Boasting a whopping 31g of protein, this salad is a protein lover’s dream. But the nutritional benefits don’t stop there. With healthy fats and a high iron content of 11.5 mg, this salad is a nutritional powerhouse. The presence of vitamin C enhances the absorption of non-heme iron – the type of iron found in plant foods, making this salad an excellent addition to your meal plan, especially if you’re focusing on your iron intake.

But what makes this salad truly special is its versatility. It’s vegan-friendly, making it a great choice for those following a plant-based diet. It’s also perfect for meal prep, allowing you to prepare a nutritious meal ahead of time, saving you time and effort on busy days.

This nutrient-dense salad is not just delicious but also a convenient choice for those who value both health and taste. It’s a salad that’s sure to become a staple in your meal plan, a dish you’ll find yourself coming back to time and time again.

Every bite of this Iron-Rich Salad is a burst of fresh, zesty flavors, a testament to the fact that healthy food can be delicious too. And with the health benefits it brings, it’s more than just a salad; it’s a lifestyle choice. A choice to nourish your body with the nutrients it needs, to enjoy the flavors of fresh, wholesome ingredients, and to make healthy eating a part of your everyday life.

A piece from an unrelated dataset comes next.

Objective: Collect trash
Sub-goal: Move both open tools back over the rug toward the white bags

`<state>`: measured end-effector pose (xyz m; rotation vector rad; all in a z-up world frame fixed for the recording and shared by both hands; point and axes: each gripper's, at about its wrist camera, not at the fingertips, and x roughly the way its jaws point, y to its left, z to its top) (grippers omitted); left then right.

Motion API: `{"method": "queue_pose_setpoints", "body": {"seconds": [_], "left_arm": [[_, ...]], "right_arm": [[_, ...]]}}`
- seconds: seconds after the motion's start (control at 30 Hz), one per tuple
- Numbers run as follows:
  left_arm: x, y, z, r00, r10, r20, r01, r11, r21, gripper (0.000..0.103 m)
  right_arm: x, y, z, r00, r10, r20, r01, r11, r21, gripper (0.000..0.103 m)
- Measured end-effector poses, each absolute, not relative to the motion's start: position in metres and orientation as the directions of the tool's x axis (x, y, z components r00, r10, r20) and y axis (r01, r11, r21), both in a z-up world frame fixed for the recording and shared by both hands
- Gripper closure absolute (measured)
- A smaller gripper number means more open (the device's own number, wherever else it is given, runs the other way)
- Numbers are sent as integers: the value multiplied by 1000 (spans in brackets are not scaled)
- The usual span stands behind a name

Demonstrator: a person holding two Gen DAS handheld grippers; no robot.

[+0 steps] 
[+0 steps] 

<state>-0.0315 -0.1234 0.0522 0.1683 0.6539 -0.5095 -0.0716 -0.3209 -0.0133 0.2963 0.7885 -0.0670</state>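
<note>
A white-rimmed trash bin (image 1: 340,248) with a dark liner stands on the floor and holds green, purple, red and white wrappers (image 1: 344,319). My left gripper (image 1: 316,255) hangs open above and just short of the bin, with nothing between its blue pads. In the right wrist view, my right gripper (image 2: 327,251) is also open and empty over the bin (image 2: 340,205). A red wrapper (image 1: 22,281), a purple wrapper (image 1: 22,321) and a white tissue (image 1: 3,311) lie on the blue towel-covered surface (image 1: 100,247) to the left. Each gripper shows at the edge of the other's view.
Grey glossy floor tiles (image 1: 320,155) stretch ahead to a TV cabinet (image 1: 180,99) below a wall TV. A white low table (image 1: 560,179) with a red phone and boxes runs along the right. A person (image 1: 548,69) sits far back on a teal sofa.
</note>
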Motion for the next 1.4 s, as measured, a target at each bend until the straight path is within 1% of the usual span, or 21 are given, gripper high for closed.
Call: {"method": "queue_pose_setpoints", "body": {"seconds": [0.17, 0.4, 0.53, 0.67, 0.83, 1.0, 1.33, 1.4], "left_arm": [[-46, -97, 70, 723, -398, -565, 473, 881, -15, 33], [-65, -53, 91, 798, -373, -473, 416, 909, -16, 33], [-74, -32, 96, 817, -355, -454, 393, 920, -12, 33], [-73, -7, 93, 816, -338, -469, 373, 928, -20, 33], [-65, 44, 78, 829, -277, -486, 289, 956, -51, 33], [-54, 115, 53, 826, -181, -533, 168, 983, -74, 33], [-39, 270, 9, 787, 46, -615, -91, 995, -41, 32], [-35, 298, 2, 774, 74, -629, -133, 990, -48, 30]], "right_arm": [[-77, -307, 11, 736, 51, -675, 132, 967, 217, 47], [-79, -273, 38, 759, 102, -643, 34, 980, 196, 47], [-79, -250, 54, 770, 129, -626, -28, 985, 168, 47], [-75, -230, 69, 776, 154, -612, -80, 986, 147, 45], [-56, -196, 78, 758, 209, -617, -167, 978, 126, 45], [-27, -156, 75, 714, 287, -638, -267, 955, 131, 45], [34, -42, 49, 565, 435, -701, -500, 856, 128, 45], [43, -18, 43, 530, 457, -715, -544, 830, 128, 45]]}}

Once you’ve tasted the fresh, zesty flavors of this High-Protein Orzo Pesto Salad, you’ll understand why it’s set to become your new favorite meal. It’s a celebration of health and flavor, a dish that proves that eating well doesn’t have to mean compromising on taste. So go ahead, give it a try, and discover the joy of healthy eating.

Why You’ll Love This High-Protein Orzo, Pesto Salad

This salad is not only quick to prepare and high in protein, but it’s also full of fiber, vegan-friendly, and nutrient-dense. It’s a delicious way to boost your iron intake, perfect for meal prep, and sure to become a staple in your meal plan. Enjoy the burst of flavors in every bite of this Iron-Rich Salad, and relish the health benefits it brings.


High-Protein Orzo Pesto Salad

5 from 4 votes
This High-Protein Orzo, Pesto, Avocado Salad is a simple yet flavorful dish packed with fiber, healthy fats, and protein. It's fresh, zesty, and sure to leave you feeling full and satisfied. Perfect for those focusing on iron intake!
Sarah Cobacho (plantbaes.com)
Prep Time10 minutes
Cook Time10 minutes
Total Time20 minutes


Servings 2


  • 4 cups baby spinach
  • 1.5 cups cooked orzo
  • 2 cups cooked beluga lentils
  • 1 avocado
  • 1 small zucchini sliced
  • 200 g cherry tomato diced
  • 2 tbsp diced walnuts
  • salt and pepper to taste


  • ½ cup basil
  • 1 tbsp olive oil
  • 1 lemon juiced
  • 1 garlic clove
  • cup walnut


  • Start by grilling the sliced zucchini on a pan over medium heat. Ensure each side is grilled for 2 to 3 minutes for an even cook.
  • While the zucchini is grilling, blend together all the dressing ingredients – basil, olive oil, lemon juice, garlic clove, and walnuts.
  • Once the zucchini is grilled and the dressing is blended, it’s time to assemble the salad. Combine the spinach, cooked orzo, cooked beluga lentils, diced avocado, diced tomatoes, grilled zucchini, diced walnuts, salt, and pepper in a large bowl.
  • Pour the blended dressing over the salad and mix well. Your High-Protein Orzo, Pesto, Avocado Salad is ready to enjoy!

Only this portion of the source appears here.